Me, as red as a “tomato”.
Image credit: Billy Tran

Next comes the Asian flush, the throbbing headaches and the heatiness – an unholy trinity of misery. 

Drinking isn’t an affordable activity, and my throat hurt as much as my wallet.
Image credit: Billy Tran

Moreover, with the exuberant alcohol prices in Singapore, I was essentially spending my week’s allowance on the equivalent of a self-induced fever. Yet, despite all my misgivings, I continued to cave in to peer pressure and drink up. 

Sobering up and recognising the peer pressure

Things changed during one particular chalet staycation in 2019.

Wanting to be as “high” as my friends, I pushed my tolerance to the limit and aggressively gulped down 4-5 cups of vodka-fruit punch mix. Then… all went black. 

A few hours later, I awoke to a party that was completely over. My friends told me I missed multiple rounds of my favourite card game, a night walk to the beach and deep heart-to-heart talks. In a bid to avoid FOMO at the party, I ended up with having even more FOMO.

It dawned on me the next morning: what was the point of spending all that money and putting my consciousness at risk only to end up with no fond memories? I had such a burning desire to fit in and acted like my intolerance wasn’t an issue, not wanting to be seen as a killjoy.

Yet, at the point I reached, I’d much rather be one. 

How to refuse a drink

So, I was a changed person for the rest of the school year. 
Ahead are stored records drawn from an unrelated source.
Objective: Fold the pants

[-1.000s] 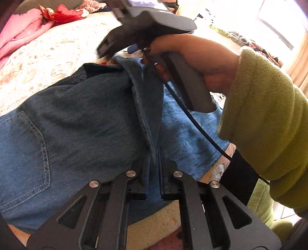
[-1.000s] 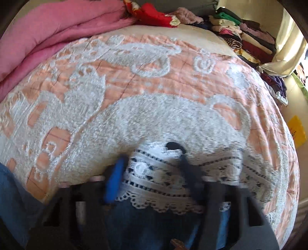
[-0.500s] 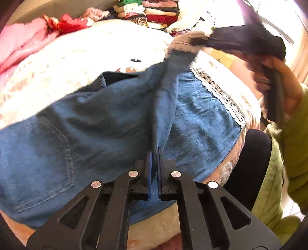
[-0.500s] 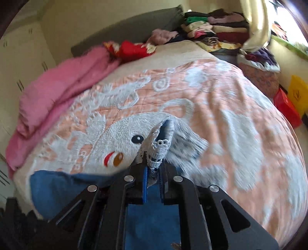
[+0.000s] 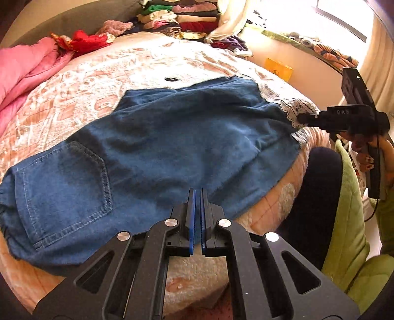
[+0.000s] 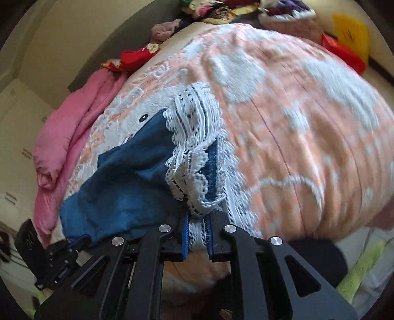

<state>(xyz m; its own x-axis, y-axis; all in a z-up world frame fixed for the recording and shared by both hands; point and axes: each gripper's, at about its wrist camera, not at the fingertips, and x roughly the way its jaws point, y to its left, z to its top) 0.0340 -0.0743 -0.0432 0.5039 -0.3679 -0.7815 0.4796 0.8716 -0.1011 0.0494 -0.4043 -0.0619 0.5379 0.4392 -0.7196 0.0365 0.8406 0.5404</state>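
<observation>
Blue denim pants (image 5: pixel 152 142) with a back pocket and a white lace hem (image 5: pixel 293 110) lie spread across the bed. My left gripper (image 5: pixel 197 194) is shut on the near edge of the denim. My right gripper (image 5: pixel 301 118) shows at the right of the left wrist view, holding the lace hem end. In the right wrist view my right gripper (image 6: pixel 197 216) is nearly closed on the white lace hem (image 6: pixel 192 147), which bunches up above its fingers, with blue denim (image 6: pixel 123 182) running off to the left.
The bed has a peach and white patterned blanket (image 5: pixel 103 69). A pink quilt (image 5: pixel 22 71) lies along its far left. Stacked folded clothes (image 5: pixel 187 22) sit at the back. A yellow box (image 5: pixel 278 69) and a red box (image 6: pixel 342 54) stand beside the bed.
The right gripper has swung the hem end out to the right and down, spreading the pants flat on the bed. The raised fold between the grippers is gone.
</observation>
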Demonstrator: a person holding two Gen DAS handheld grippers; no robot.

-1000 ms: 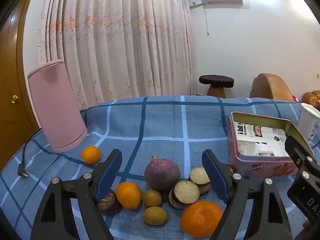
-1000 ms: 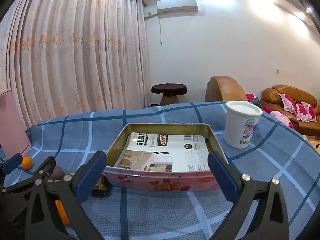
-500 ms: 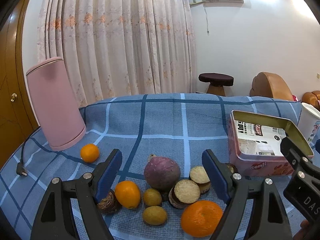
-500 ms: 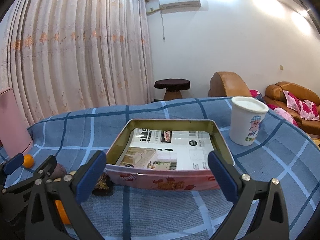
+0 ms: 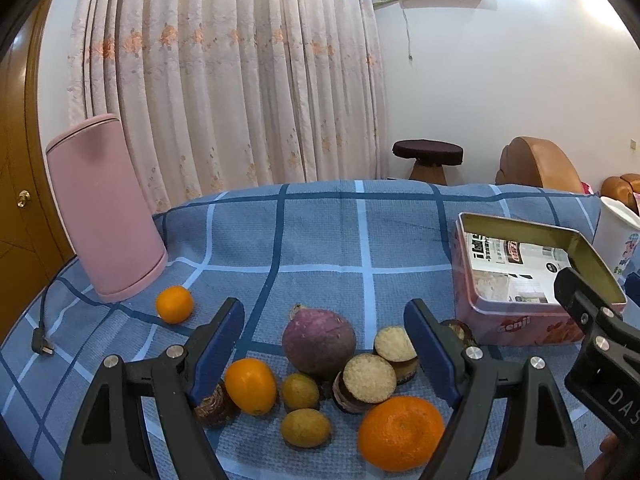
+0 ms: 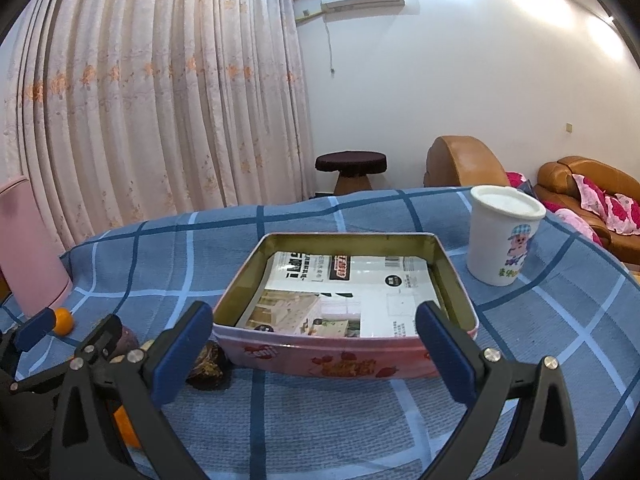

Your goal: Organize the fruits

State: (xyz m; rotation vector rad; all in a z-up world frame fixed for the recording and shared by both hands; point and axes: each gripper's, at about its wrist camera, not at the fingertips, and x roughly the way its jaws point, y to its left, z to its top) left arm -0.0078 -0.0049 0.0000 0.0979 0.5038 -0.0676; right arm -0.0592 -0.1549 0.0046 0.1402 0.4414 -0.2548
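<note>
In the left wrist view a pile of produce lies on the blue checked cloth: a purple round root (image 5: 319, 342), two cut halves (image 5: 370, 374), two small yellow-green fruits (image 5: 305, 427), an orange (image 5: 250, 385) and a big orange (image 5: 400, 432). One small orange (image 5: 174, 304) lies apart at the left. My left gripper (image 5: 324, 354) is open and empty above the pile. My right gripper (image 6: 314, 346) is open and empty, just before the pink tin (image 6: 344, 364), which holds printed paper.
A pink cylinder appliance (image 5: 102, 208) stands at the left with a cable (image 5: 42, 344). A white cup (image 6: 502, 240) stands right of the tin. The right gripper's body (image 5: 600, 344) shows at the right of the left wrist view. A dark fruit (image 6: 208, 364) lies by the tin's left corner.
Both views have tilted down slightly, so the table sits a little higher in frame. Both grippers stay open. No object has moved.
</note>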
Whenever asked to drink at gatherings, I’d say I’m not drinking until after my A-Levels”. Stating such a concrete boundary eventually made me comfortable with rejecting alcohol altogether, even after my exams.

Not going to lie – every time I went to a party or bar with my friends and was handed a drink, I still got flickers of social anxiety. While not ill-intentioned, the offhand don’t be lame lahor people insisting I chip in just made me feel worse about myself.

Awkward conversations about how much to pay after a night out
Image credit: Billy Tran

But as time went on, I learnt that a little confidence to reject something can go a long way. My friend eventually picked up on my non-drinking habits and respected that. Of course, saying “no” on the spot isn’t always easy. So, here are some other tactics I’ve learnt:

  • Be upfront about your non-drinking before you head out. That way, you don’t have to reject pub/bar outings, but can now avoid the dreaded “who owes how much” for drinks discussion at the venue.
  • Stick to “I’ve got to get up early tomorrow” or “I’ll be the designated driver/caretaker” excuses
  • Fly under the radar with mocktails.

Enjoying life after quitting alcohol

I have a friend who staunchly insists alcohol to be a necessary part of life, especially for networking and socialising. He’s not wrong – I agree that having a drink together is a shared experience that can help build bonds faster.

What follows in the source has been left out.